MR. FORD’S RECORD IN SHIPBUILDING.
FROM OUR OWN CORRESPONDENT. NEW YORK, Tuesday.
By the time this cablegram is printed in The Daily Telegraph the first of Mr. Henry Ford’s “Eagle” boats, quite the newest and most distinctively American idea in naval craft, will have been launched: within a few days a dozen more will be afloat, and by February there will be hundreds in commission, fully equipped or submarine-chasing, with the latest devices, and manned by American bluejackets. The wonderful story of the Eagle boats, as I heard it in Washington and at Detroit, where Mr.

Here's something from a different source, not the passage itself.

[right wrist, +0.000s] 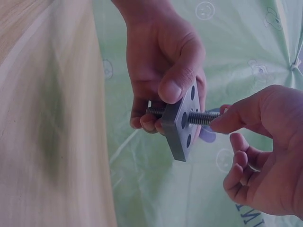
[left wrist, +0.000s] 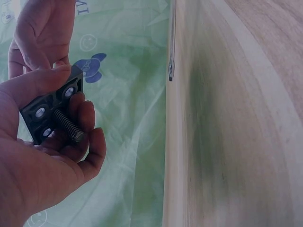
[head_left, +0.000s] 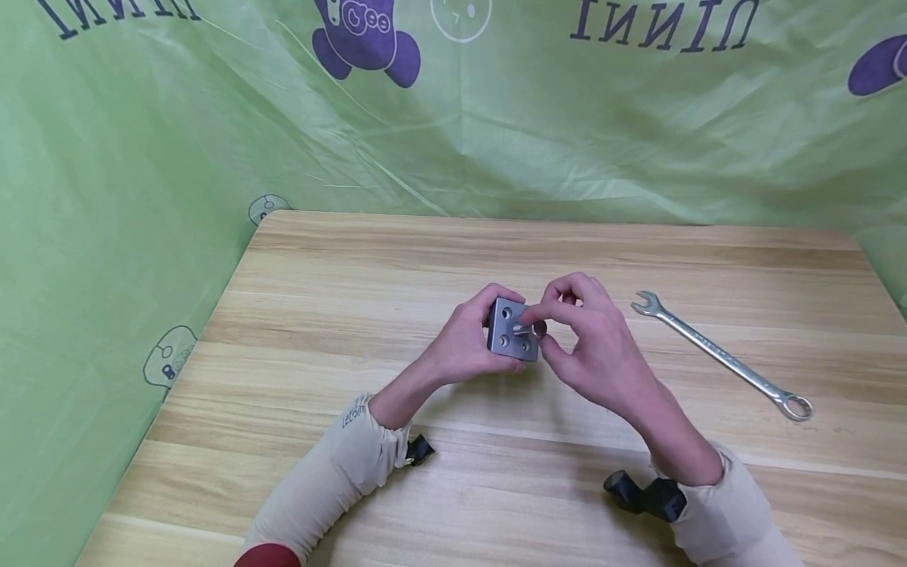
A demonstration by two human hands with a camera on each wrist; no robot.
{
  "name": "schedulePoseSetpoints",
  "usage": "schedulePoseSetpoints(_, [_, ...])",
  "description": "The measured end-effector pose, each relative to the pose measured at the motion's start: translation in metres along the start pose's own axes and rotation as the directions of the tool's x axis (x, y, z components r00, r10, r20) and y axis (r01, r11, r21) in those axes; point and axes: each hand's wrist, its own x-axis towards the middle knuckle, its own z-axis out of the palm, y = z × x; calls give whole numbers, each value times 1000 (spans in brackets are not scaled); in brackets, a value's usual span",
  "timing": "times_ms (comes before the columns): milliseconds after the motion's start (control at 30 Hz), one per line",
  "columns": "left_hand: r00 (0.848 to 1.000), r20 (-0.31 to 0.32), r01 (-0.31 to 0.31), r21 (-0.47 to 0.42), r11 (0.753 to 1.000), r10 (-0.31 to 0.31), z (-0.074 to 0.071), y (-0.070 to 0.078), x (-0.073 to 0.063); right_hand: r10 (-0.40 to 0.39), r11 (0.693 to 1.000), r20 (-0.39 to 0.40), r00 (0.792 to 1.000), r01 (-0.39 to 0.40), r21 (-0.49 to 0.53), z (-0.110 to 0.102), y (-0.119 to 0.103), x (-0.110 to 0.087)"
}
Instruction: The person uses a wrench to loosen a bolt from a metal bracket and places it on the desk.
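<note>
My left hand (head_left: 469,337) grips a small grey square plate (head_left: 499,331) by its edges, above the table. The plate has holes near its corners, and a threaded bolt (right wrist: 201,118) passes through its middle. In the left wrist view the bolt's threaded end (left wrist: 69,125) sticks out of the dark back face, among the left fingers. My right hand (head_left: 591,342) pinches the bolt's other end between thumb and index finger, its remaining fingers loosely curled. In the right wrist view the pinching fingertips cover that end of the bolt.
A combination wrench (head_left: 723,356) lies on the wooden table (head_left: 354,268), right of the hands. Green printed sheeting (head_left: 460,142) hangs behind the table and along its left side. Black wrist devices (head_left: 645,496) sit by both sleeves.
</note>
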Motion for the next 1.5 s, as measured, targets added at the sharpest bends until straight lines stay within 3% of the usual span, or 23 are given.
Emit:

Henry Ford mobilised all his unrivalled mechanical facilities for the express purpose of helping to defeat the German machine, will prove an inspiration to. every Allied country. It is an epitome in one department of what American energy, enterprise, and resourcefulness are accomplishing in many: it is a concrete proof of the statement that, though the pre-natal processes may be long and arduous, yet the delivery of war implements, when their time has been fulfilled, is most prolific. The story of the Eagle boats is fascinating and instructive, because in due course of time it will be repeated in the quantity production of ships, aeroplanes, guns, Liberty motors, tanks, and motor trucks. Americans believe they must fight hard to win the war, and the one way to kill militarism, apart from sending plenty of soldiers and preparing for a long war, so as to enhance the prospect of a short war, is to marshal engines of war in such numbers that the German people themselves will see the handwriting on the wall. Germany willed a machine-war, and you will find, as soon as the Americans’ contribution is in the field, at a time considerably earlier than anybody in Berlin thought possible, let alone probable, that Germany will have her wish with a vengeance.